CONORTO
          
di Paolo Abbate | BlogCono e famiglia da tempo hanno preso in affitto un terreno della Curia a Rofrano e vi coltivano pomodori, peperoni, melanzane, patate, zucchine fagioli. Questo largo appezzamento di terreno si estende in un altipiano, circondato da castagni tra il monte Gelbison e il Cervati. L’acqua viene presa con un lungo tubo da una fonte sorgiva, quindi non manca niente se non le braccia per lavorarlo.
Cono quindi ha avuto una pensata originale e divertente perchè, per la prima volta nel Cilento, ha dato vita ad un orto solidale e condiviso. Nasce, cioè, da una rete di persone che condividono l’amore per la terra e si scambiano tra loro la collaborazione e il “mutuo soccorso”. E’ rinata così quella cultura solidale della civiltà contadina quando le famiglie di contadini si scambiavano il lavoro della fatica dei campi come mietere e raccogliere il grano, le olive, le castagne: fatiche che altrimenti non sarebbero state possibile realizzare in modo autonomo da una sola famiglia, anche se numerosa.
   

L’ originalità consiste, a mio avviso, non solo nel curare il lavoro nel campo ma nel godere del prodotto ottenuto. Ogni filare viene così adottato da una coppia che verrà a raccoglierne il frutto maturo. La semina e la messa in dimora delle piantine vengono festeggiate con una festa, dove si mangia si beve e si canta.

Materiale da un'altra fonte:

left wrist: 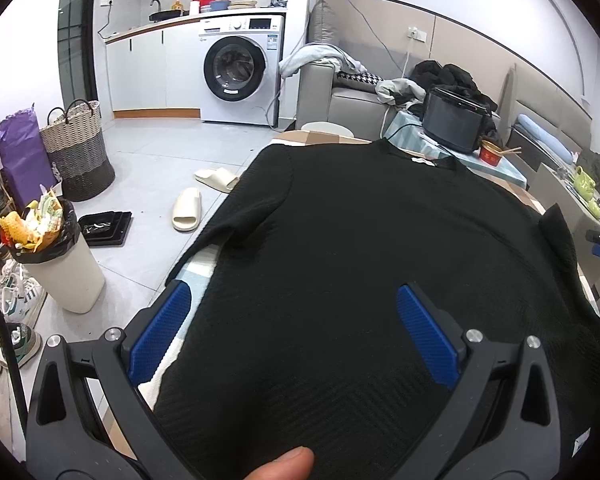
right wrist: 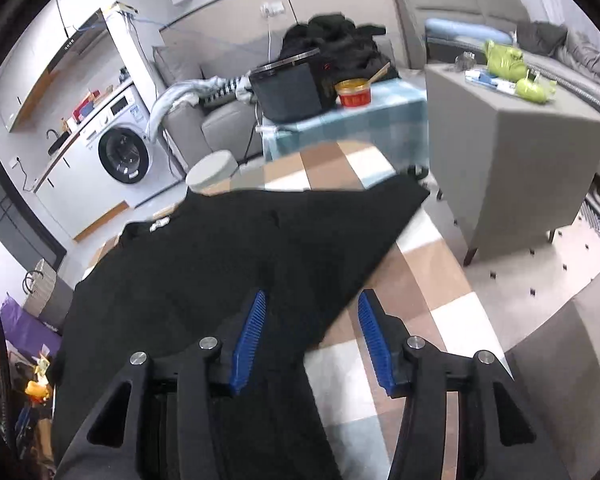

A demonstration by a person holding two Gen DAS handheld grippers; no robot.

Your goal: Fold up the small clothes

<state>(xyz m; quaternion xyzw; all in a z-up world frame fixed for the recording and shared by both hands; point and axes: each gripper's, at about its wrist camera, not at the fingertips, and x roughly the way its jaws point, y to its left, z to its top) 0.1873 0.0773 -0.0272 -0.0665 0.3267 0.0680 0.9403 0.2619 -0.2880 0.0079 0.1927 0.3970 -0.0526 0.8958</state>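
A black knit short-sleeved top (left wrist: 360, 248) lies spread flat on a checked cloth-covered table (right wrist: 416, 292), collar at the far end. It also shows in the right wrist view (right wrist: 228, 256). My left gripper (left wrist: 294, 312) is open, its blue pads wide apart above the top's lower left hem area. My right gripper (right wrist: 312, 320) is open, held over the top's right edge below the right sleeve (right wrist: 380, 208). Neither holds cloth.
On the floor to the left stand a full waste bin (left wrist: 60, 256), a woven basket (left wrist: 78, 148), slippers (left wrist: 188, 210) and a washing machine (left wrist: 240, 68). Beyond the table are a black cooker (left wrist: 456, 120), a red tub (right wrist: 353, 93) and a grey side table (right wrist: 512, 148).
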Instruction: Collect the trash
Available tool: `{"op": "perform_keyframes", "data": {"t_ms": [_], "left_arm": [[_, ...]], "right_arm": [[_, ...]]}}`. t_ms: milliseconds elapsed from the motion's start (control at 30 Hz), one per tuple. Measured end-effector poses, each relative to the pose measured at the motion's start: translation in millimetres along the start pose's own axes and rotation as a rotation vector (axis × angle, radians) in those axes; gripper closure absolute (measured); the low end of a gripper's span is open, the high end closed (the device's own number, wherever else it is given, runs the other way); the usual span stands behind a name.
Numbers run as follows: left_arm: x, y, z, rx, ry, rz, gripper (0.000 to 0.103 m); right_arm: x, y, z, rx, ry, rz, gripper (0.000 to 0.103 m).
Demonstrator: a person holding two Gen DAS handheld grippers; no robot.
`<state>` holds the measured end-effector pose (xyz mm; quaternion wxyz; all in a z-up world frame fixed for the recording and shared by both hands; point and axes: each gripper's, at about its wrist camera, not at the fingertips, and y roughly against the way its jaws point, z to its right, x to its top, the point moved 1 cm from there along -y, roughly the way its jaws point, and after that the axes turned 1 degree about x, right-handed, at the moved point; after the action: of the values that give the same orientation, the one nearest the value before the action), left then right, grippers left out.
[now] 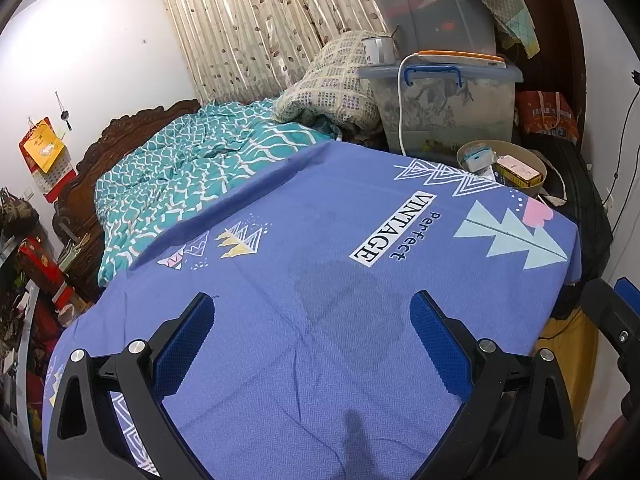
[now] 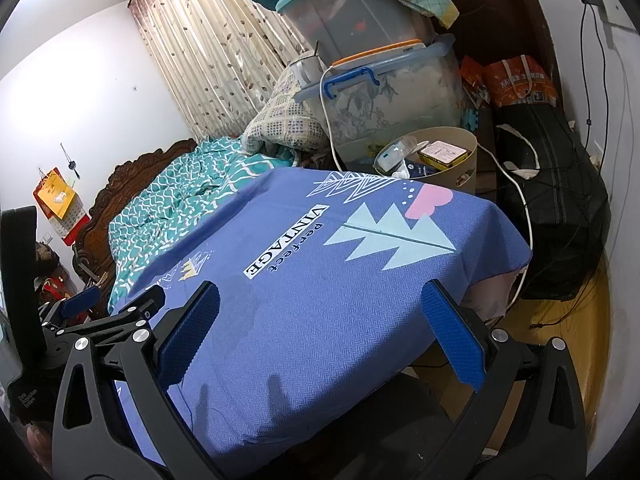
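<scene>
Left wrist view shows the left tongs (image 1: 312, 344) spread wide with nothing between them, their black frames carrying blue pads (image 1: 186, 346) with a fine ribbed texture. They hover over a blue-violet sheet (image 1: 320, 360) of herringbone weave, printed with pale triangular trees and the words "Perfect VINTAGE" (image 1: 394, 230); a darker blotch marks the cloth between the pads. At the far right edge of this view a part of the right tongs shows.

Right wrist view has the right tongs (image 2: 320, 334) equally wide apart and empty, above the near corner of the same sheet (image 2: 320, 320), which drapes over a flat, squared surface. The left tongs (image 2: 80, 304) appear at the left edge.

Beyond the sheet's far edge stands a round beige waste bin (image 2: 470, 160) with smooth walls. The trash lies inside it: small cartons, one with a pinkish face (image 2: 444, 152), and a white and light-blue packet (image 2: 390, 160). In the left view the bin (image 1: 532, 190) sits at the sheet's far right corner.

Behind the bin is a translucent plastic storage box (image 2: 400, 100) with blue latches, a second tub with a teal lid (image 2: 352, 16) stacked above it, and a white cable (image 2: 520, 208) trailing down. To the left lie a teal wavy-patterned quilt (image 1: 180, 168), a rolled checked blanket (image 1: 336, 84), a carved dark wooden headboard (image 1: 120, 136) and leaf-print pleated curtains (image 1: 248, 20).
</scene>
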<state>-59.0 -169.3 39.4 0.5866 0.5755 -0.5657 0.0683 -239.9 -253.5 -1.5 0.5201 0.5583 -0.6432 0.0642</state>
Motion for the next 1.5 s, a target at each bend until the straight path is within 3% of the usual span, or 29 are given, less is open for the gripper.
{"op": "perform_keyframes", "data": {"t_ms": [1500], "left_arm": [[-8.9,-3.7,-1.9,-0.004,-0.017,-0.01,0.008]], "right_arm": [[1.2,0.3,1.3,0.001,-0.001,0.001,0.003]]}}
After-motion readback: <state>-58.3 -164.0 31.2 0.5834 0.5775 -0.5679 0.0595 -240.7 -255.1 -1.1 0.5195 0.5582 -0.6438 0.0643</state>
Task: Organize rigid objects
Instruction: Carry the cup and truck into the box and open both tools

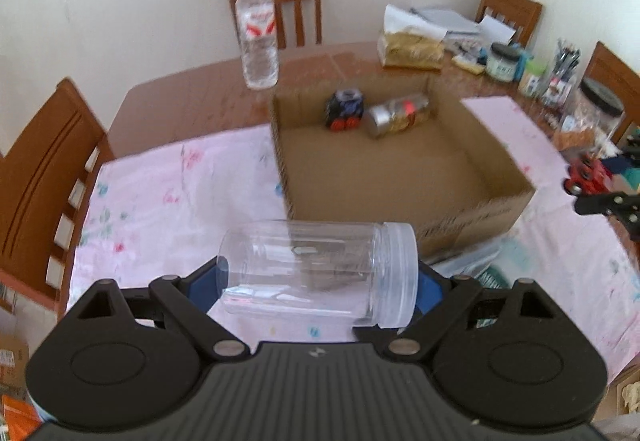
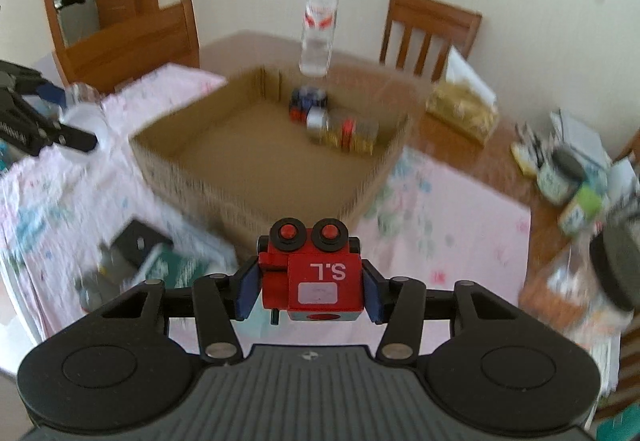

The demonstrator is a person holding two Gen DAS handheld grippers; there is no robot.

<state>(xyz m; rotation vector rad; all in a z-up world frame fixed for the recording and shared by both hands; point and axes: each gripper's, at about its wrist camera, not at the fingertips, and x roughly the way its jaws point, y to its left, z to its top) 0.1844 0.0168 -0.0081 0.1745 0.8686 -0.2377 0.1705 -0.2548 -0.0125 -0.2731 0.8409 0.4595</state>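
The left gripper [image 1: 318, 277] clamped a clear plastic jar [image 1: 318, 271] sideways in wide-spread jaws, just before the cardboard box [image 1: 400, 161]. The right gripper [image 2: 310, 291], jaws narrow, pinched a red toy train [image 2: 312, 273] near that box, which held a blue toy train [image 1: 345, 109] beside a tin can [image 1: 398, 115].

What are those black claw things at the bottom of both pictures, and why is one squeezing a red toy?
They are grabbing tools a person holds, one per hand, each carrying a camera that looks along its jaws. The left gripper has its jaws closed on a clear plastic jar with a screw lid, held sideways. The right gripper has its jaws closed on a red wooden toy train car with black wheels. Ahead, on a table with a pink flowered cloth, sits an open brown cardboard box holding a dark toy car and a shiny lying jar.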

Si riprende così una tradizione contadina antica dove la solidarietà e la convivi abilità si intrecciavano strettamente anche con il desiderio molto carnale dei partecipanti alla festa. Carnalità che ancora vive nelle strofe delle canzoni accompagnate dall’organetto e tamburello.
Tutta pelosa me la promettisti/ porca futtuta te la carosasti/tutti chiri pili che ne facesti/ na coppula allo cazzo n'cè cacciasti.
Ancora si cantano alla festa queste canzoni. Ma allora i suonatori (maschi) la cantavano a gran voce, mentre le fanciulle mostravano vergogna tra le risatine e gli ammiccamenti. Quello che succedeva poi lo possiamo immaginare e ancora si racconta sommessamente.